Changez les noms et mettez en place celui de cénobites, et vous aurez l'histoire des moines des premiers siècles de l'ère chrétienne. Voilà le même esprit de mortification des sens pour sa propre amélioration morale et le même esprit de dévoument pour sa religion et pour ses frères.

A cette époque l'idolatrie n'avait pas jeté chez tous les gentils des racines telles, que certains peuples ne fussent encore capables de retour au vrai Dieu, et ce retour se pratiquait par l'abstinence et le jeûne.

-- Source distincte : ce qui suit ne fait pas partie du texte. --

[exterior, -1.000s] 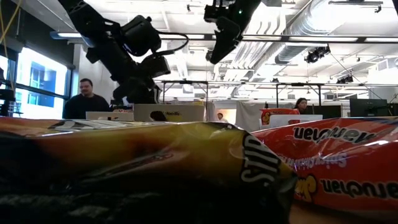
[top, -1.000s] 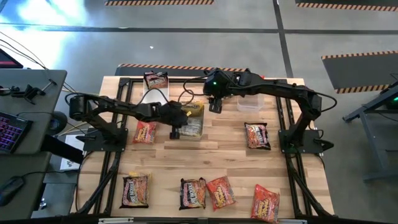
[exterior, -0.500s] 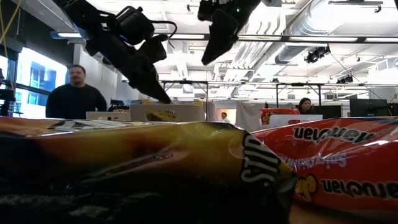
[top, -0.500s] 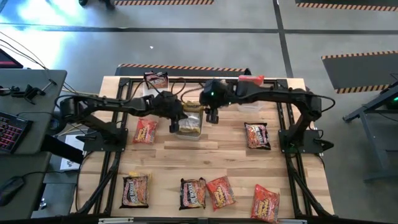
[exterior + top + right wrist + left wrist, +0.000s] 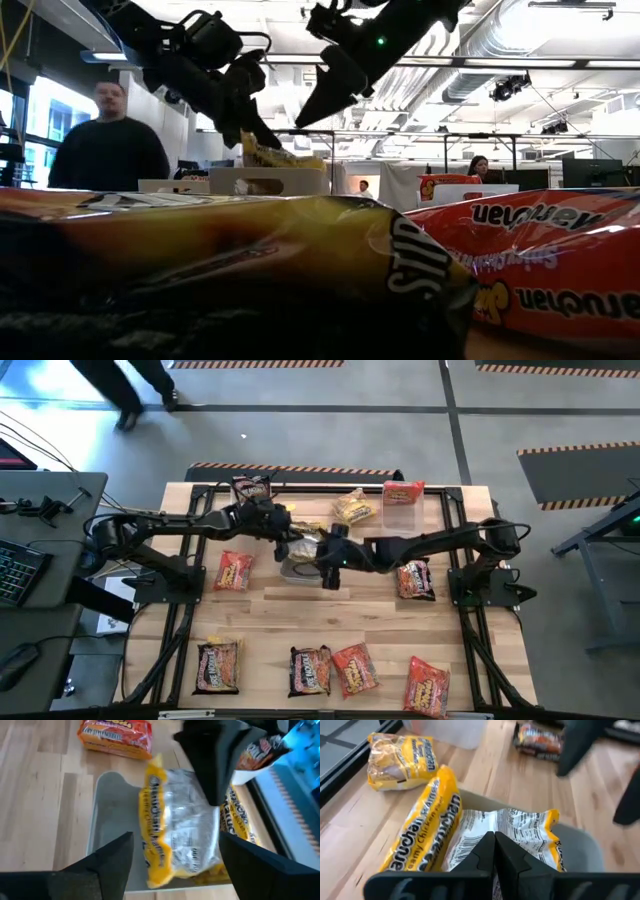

« Les Ninivites reviennent de leurs iniquités à la parole de Jonas, et leur pénitence est accompagnée des actions les plus contraires à l'inclination des hommes du siècle, accoutumés depuis longtemps à une vie molle et délicieuse. Ils étaient auparavant habillés superbement, et nous les voyons qui se revêtent d'un sac, et qui se couvrent de poudre et de cendre. Ils passaient leur vie dans les festins splendides; et ils embrassent tout d'un coup un jeûne si austère, qu'ils ordonnent aux hommes de ne rien manger et de s'abstenir même de boire de l'eau. C'est pourquoi ils méritèrent que Dieu dise d'eux que, voyant qu'ils s'étaient convertis en quittant leur mauvaise voie, il eut compassion d'eux, et ne leur envoya point les maux dont il les avait menacés. »>

Ce ne sont pas là les seuls exemples de vie spirituelle et purifiée avant Jesus-Christ. Il est vraisemblable que les réchabites remontent juqu'à Jethro, parent de Moïse, et on croit qu'ils eurent la même durée que le peuple de Dieu. C'est à eux probablement que se rattachent les nazaréens, du moins l'abstinence du vin leur était commune.

Ce que l'Ecriture sainte dit des réchabites nous en donne une haute idée. C'étaient des hommes d'une vie exemplaire, d'une abstinence rigoureuse, d'une grande retraite, et d'une désappropriation presque entière.